**Work to be completed**.
Every entry should appear in your answer exactly as it does here.

**Data listing**.
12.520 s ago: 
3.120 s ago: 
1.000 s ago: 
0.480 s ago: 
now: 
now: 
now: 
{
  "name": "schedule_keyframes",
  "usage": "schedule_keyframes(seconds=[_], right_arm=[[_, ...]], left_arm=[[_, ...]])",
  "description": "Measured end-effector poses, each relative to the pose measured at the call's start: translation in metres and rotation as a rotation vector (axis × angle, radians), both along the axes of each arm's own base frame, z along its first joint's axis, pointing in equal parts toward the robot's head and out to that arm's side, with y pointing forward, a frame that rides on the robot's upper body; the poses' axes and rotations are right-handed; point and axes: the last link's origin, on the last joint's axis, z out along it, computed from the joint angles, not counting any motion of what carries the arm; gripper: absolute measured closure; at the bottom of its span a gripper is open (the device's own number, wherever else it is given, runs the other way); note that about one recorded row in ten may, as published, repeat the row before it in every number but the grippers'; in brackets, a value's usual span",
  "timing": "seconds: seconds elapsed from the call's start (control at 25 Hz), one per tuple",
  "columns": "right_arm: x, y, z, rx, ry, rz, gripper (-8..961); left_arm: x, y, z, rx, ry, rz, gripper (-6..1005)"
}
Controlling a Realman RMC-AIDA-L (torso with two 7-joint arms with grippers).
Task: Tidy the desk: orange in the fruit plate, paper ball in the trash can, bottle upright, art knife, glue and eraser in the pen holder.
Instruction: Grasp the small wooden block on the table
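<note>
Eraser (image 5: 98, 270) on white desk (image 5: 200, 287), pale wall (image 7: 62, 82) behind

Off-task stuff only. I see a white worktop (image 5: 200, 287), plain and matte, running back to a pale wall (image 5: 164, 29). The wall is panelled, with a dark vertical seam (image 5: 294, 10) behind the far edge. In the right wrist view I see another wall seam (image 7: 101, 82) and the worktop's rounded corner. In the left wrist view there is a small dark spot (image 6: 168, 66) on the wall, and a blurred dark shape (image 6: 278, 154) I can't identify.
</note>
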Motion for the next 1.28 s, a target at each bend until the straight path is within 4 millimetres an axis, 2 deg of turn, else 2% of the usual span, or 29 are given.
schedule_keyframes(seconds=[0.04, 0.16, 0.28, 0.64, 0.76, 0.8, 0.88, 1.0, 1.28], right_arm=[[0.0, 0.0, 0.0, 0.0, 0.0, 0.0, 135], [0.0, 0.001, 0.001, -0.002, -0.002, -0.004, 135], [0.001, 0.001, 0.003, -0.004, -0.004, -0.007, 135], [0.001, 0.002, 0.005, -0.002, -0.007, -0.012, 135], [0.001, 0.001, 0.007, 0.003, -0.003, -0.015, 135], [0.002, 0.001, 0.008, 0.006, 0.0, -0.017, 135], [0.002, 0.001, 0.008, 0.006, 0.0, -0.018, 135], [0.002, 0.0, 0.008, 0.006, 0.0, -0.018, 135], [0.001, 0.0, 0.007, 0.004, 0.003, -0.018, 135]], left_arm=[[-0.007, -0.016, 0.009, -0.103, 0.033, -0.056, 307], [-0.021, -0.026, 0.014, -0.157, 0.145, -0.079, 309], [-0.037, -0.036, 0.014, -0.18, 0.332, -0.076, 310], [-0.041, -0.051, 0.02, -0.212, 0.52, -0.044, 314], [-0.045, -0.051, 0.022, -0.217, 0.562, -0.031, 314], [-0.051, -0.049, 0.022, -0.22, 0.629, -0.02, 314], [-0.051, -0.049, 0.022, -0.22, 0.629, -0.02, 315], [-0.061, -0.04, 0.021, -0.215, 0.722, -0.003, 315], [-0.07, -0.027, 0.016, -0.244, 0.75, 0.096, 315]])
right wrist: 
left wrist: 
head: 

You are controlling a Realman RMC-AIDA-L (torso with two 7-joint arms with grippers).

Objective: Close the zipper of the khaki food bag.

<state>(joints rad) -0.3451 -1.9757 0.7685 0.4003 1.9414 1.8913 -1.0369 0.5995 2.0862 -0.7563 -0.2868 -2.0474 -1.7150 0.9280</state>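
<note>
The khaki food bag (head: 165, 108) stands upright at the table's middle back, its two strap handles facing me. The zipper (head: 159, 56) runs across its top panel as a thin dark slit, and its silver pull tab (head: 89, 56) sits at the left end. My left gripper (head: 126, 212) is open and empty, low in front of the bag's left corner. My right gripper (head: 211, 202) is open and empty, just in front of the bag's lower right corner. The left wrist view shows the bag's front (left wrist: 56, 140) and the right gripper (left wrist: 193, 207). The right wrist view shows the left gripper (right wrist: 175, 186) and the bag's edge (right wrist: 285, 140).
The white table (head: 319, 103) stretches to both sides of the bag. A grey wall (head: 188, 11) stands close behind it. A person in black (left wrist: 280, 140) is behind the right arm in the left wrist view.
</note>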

**Result of the exercise**.
12.520 s ago: 
3.120 s ago: 
1.000 s ago: 
0.480 s ago: 
now: 
now: 
now: 
{
  "name": "schedule_keyframes",
  "usage": "schedule_keyframes(seconds=[_], right_arm=[[_, ...]], left_arm=[[_, ...]])",
  "description": "Measured end-effector poses, each relative to the pose measured at the call's start: translation in metres and rotation as a rotation vector (axis × angle, radians), both along the axes of each arm's own base frame, z along its first joint's axis, pointing in equal parts toward the robot's head and out to that arm's side, with y pointing forward, a frame that rides on the robot's upper body; the poses' axes and rotations are right-handed; point and axes: the last link's origin, on the last joint's axis, z out along it, computed from the joint angles, not counting any motion of what carries the arm; gripper: absolute measured closure; at the bottom of its span a gripper is open (the device's own number, wherever else it is given, runs the other way); note that about one recorded row in ten may, as published, repeat the row before it in every number but the grippers'; in brackets, a value's usual span",
  "timing": "seconds: seconds elapsed from the call's start (control at 25 Hz), one per tuple",
  "columns": "right_arm: x, y, z, rx, ry, rz, gripper (-8..961); left_arm: x, y, z, rx, ry, rz, gripper (-6..1005)"
}
Controlling a Realman RMC-AIDA-L (torso with two 7-joint arms with grippers).
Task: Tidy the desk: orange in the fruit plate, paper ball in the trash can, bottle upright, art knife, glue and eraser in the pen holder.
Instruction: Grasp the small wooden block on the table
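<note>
Eraser (image 5: 98, 270) on white desk (image 5: 200, 287), pale wall (image 7: 62, 82) behind

Off-task stuff only. I see a white worktop (image 5: 200, 287), plain and matte, running back to a pale wall (image 5: 164, 29). The wall is panelled, with a dark vertical seam (image 5: 294, 10) behind the far edge. In the right wrist view I see another wall seam (image 7: 101, 82) and the worktop's rounded corner. In the left wrist view there is a small dark spot (image 6: 168, 66) on the wall, and a blurred dark shape (image 6: 278, 154) I can't identify.
</note>
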Motion for the next 1.28 s, a target at each bend until the straight path is within 4 millimetres an axis, 2 deg of turn, else 2% of the usual span, or 29 are given.
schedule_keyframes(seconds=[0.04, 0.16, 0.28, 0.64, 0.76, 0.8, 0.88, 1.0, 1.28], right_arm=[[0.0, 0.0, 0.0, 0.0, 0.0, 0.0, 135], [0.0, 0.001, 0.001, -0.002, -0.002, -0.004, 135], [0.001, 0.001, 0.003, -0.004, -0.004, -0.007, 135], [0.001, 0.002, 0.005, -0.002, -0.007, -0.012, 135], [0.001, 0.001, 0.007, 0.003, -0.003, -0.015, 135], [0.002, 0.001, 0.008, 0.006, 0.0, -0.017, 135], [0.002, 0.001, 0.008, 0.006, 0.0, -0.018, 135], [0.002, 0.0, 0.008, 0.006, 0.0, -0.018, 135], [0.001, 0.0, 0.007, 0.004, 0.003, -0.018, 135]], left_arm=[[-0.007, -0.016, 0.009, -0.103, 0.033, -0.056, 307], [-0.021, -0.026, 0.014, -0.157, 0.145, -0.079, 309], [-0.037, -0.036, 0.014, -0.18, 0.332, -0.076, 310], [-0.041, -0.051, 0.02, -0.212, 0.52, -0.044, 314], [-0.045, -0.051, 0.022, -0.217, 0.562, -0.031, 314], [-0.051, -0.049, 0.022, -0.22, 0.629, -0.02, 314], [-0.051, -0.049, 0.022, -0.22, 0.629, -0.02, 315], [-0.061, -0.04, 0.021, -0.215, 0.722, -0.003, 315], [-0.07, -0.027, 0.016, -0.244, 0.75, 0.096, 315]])
right wrist: 
left wrist: 
head: 

You are controlling a Realman RMC-AIDA-L (torso with two 7-joint arms with grippers).

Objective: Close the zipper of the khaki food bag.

<state>(joints rad) -0.3451 -1.9757 0.7685 0.4003 1.9414 1.8913 -1.0369 0.5995 2.0862 -0.7563 -0.2868 -2.0474 -1.7150 0.9280</state>
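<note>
The khaki food bag (head: 165, 108) stands upright at the table's middle back, its two strap handles facing me. The zipper (head: 159, 56) runs across its top panel as a thin dark slit, and its silver pull tab (head: 89, 56) sits at the left end. My left gripper (head: 126, 212) is open and empty, low in front of the bag's left corner. My right gripper (head: 211, 202) is open and empty, just in front of the bag's lower right corner. The left wrist view shows the bag's front (left wrist: 56, 140) and the right gripper (left wrist: 193, 207). The right wrist view shows the left gripper (right wrist: 175, 186) and the bag's edge (right wrist: 285, 140).
The white table (head: 319, 103) stretches to both sides of the bag. A grey wall (head: 188, 11) stands close behind it. A person in black (left wrist: 280, 140) is behind the right arm in the left wrist view.
</note>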

The answer requires nothing further.